This approach could significantly increase the energy efficiency of testing facilities and provide greater flexibility in power management.

Integrated Simulation

Dustin Harrison highlighted the growing importance of simulation in the testing process:

"The things that we're now working on with our group is, in theory, we now have the capability with our simulation team to basically run a battery in the UK, tell it how it's responding and pulling current from here, putting it over to that inverter, and I could have a guy running a simulator software where essentially he feels like he's driving a car on the track, mimicked exactly to the Millbrook tracks."

This level of integration between physical testing and simulation could dramatically accelerate the development process for new EV powertrains.

Conclusion

UTAC's advanced e-motor testing facility, equipped with cutting-edge Unico technology, represents the forefront of EV powertrain development. By combining flexible, energy-efficient testing equipment with innovative methodologies, UTAC is helping to push the boundaries of electric vehicle performance, efficiency, and reliability.

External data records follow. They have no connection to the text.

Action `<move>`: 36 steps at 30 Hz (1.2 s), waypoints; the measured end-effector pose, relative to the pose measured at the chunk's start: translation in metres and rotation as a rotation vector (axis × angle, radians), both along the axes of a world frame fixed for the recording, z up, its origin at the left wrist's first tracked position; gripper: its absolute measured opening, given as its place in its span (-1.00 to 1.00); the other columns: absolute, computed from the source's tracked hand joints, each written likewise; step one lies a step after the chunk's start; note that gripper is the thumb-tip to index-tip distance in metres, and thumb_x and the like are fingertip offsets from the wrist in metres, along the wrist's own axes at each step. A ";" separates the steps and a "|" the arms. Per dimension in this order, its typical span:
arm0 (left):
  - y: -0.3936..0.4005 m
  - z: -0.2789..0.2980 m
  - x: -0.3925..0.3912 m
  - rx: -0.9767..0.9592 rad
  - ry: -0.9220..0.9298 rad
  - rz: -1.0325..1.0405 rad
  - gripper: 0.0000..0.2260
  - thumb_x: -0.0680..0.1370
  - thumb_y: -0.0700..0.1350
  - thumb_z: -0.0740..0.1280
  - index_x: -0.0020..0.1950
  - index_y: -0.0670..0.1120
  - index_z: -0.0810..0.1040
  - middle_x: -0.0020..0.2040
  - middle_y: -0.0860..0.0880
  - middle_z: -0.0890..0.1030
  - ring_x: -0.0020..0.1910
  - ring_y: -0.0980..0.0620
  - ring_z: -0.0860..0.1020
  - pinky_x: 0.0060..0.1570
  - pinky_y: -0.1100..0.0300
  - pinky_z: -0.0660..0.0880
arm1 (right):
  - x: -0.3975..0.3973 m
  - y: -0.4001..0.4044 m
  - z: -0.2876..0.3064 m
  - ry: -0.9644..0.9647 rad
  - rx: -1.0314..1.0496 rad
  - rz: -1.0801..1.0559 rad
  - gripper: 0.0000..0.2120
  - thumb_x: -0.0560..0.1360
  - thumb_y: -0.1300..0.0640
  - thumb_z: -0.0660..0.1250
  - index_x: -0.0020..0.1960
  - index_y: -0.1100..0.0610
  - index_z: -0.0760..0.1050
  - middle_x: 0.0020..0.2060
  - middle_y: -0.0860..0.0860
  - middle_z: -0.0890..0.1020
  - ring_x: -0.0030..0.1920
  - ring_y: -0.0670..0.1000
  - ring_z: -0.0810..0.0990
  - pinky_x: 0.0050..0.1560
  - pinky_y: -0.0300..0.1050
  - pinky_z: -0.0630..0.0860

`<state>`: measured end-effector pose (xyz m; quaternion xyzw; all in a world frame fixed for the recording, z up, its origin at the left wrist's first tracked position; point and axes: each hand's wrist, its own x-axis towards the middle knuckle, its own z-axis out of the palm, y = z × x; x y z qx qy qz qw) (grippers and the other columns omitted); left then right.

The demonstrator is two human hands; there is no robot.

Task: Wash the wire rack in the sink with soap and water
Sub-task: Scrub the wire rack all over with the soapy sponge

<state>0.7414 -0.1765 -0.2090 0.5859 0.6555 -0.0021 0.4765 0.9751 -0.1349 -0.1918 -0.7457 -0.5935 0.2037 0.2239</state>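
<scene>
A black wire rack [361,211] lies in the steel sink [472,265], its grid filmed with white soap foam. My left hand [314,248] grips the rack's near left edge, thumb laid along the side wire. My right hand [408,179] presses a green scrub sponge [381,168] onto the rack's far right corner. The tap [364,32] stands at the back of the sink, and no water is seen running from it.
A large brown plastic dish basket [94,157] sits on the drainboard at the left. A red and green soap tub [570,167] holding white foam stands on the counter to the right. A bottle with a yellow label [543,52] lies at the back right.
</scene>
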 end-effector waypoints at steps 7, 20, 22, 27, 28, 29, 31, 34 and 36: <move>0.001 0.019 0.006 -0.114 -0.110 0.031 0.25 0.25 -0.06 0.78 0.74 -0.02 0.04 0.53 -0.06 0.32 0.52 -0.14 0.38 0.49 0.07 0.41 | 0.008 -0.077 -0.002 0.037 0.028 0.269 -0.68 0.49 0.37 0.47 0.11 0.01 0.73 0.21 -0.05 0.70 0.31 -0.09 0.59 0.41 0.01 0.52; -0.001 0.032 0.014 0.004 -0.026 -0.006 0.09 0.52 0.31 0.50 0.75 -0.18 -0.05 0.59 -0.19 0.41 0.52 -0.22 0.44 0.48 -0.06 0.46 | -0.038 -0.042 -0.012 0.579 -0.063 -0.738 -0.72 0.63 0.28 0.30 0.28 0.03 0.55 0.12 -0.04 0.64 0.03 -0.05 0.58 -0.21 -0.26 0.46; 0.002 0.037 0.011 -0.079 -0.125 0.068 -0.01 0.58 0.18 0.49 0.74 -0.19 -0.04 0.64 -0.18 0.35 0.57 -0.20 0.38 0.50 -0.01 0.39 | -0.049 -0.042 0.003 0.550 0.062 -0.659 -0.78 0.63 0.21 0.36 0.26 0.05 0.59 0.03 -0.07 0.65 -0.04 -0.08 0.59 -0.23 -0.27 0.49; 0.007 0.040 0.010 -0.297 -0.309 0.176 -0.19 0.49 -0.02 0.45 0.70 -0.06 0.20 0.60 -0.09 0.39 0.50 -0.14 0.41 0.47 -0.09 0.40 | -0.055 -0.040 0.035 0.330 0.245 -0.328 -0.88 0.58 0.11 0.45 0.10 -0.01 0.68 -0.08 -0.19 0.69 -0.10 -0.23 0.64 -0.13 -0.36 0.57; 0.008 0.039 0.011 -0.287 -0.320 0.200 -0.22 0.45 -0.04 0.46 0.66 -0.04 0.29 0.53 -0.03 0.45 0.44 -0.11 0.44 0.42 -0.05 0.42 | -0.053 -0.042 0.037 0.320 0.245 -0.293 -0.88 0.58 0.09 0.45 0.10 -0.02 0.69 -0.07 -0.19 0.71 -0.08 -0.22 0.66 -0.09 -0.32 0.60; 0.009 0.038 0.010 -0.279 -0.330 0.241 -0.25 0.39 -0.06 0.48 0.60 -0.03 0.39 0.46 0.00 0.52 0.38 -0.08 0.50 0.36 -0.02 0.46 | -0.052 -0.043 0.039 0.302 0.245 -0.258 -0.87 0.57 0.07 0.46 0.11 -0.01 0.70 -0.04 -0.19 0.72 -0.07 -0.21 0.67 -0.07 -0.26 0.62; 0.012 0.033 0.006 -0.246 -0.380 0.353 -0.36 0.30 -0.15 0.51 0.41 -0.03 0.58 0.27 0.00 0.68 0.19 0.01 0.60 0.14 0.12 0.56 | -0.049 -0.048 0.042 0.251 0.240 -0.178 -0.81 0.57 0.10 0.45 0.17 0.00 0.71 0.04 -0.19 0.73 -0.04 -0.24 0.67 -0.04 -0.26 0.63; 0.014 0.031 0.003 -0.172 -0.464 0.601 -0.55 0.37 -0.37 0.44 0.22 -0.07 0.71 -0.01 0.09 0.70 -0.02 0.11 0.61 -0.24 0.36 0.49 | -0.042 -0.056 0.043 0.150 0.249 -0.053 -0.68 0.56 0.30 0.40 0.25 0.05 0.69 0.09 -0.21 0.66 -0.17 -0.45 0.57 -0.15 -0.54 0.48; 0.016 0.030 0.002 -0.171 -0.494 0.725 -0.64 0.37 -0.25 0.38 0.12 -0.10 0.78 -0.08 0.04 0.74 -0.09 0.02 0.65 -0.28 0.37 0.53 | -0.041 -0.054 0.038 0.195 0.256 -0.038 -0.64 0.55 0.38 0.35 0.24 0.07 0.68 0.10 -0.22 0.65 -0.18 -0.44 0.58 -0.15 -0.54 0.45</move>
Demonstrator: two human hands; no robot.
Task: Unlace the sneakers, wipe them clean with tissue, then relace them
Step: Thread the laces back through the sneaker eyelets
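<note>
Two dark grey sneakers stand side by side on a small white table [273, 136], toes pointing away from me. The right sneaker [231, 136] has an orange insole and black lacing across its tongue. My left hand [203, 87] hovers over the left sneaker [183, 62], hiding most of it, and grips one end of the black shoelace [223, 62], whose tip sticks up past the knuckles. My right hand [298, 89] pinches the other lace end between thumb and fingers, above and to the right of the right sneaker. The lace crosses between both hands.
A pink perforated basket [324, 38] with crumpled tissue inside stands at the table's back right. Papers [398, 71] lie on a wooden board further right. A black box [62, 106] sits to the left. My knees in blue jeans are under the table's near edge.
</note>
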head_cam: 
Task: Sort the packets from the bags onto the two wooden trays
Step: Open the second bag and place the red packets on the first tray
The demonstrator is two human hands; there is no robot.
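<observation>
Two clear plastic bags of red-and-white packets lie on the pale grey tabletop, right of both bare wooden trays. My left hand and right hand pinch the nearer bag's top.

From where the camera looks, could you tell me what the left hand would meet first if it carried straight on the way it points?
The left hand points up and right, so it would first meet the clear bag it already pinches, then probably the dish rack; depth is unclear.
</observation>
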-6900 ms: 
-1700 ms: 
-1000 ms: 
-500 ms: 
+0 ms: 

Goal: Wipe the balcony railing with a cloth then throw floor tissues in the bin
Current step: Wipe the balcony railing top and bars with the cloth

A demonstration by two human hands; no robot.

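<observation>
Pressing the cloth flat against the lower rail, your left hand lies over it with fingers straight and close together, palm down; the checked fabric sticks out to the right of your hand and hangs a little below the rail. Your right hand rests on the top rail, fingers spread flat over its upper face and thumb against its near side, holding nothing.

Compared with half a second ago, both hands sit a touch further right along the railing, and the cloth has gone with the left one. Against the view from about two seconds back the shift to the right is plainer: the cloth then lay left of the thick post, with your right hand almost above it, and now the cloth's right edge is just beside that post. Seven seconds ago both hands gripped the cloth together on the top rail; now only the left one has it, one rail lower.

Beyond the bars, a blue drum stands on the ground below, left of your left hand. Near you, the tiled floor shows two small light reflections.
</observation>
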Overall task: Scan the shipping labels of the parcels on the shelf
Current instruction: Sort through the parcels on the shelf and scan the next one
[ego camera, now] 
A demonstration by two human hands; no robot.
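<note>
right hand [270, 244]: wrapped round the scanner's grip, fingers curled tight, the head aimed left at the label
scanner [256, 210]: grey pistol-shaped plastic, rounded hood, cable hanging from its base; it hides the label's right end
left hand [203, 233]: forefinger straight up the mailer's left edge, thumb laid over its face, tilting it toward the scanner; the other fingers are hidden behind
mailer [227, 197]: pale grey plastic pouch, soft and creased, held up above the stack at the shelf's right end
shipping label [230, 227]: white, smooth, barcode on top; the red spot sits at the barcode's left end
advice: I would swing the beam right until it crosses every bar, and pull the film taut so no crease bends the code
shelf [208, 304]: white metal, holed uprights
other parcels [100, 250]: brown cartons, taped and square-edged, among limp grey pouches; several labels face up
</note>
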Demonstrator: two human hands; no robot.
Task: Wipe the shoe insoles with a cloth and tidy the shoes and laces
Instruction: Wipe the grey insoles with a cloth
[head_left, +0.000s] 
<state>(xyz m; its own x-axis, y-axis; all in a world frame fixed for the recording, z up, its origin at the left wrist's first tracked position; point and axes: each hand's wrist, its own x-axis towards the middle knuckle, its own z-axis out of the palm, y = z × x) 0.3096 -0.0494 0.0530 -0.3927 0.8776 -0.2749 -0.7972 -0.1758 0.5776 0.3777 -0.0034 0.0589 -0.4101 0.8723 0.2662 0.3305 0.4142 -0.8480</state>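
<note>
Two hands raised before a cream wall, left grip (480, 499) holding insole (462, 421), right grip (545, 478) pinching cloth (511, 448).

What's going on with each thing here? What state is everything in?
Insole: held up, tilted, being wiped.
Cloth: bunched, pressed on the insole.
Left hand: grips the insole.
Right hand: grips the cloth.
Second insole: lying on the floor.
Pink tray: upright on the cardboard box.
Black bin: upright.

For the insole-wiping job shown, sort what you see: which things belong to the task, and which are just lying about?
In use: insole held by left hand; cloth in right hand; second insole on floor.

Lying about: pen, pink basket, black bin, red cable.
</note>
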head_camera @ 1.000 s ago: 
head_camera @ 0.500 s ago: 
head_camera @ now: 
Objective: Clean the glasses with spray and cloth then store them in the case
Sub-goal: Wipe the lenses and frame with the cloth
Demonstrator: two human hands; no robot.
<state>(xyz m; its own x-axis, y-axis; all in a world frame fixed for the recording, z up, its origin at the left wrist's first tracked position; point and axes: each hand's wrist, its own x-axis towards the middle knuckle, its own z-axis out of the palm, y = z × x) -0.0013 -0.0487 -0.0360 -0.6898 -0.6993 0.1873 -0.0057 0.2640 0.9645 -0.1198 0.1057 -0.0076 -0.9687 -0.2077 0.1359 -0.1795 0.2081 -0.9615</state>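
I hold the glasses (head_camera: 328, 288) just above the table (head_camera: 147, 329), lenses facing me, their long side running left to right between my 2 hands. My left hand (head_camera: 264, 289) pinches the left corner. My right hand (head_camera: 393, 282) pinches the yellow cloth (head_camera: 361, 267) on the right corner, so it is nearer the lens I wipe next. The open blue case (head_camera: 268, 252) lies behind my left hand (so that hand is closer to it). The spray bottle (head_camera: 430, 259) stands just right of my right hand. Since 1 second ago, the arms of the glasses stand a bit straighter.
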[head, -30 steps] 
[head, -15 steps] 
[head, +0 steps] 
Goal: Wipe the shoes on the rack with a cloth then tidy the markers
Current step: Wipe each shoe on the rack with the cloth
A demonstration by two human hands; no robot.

As the automotive industry continues its rapid transition towards electrification, facilities like this will play a crucial role in ensuring that the next generation of EVs meets and exceeds consumer expectations. With the ability to simulate real-world conditions, optimize motor-inverter integration, and test components at the extremes of performance, UTAC is well-positioned to support the ongoing revolution in automotive technology.

The future of EV testing looks bright, with developments in DC microgrids and integrated simulation promising to further streamline the development process. As these technologies mature, we can expect to see even more rapid advancements in electric vehicle performance and efficiency, bringing us closer to a sustainable automotive future.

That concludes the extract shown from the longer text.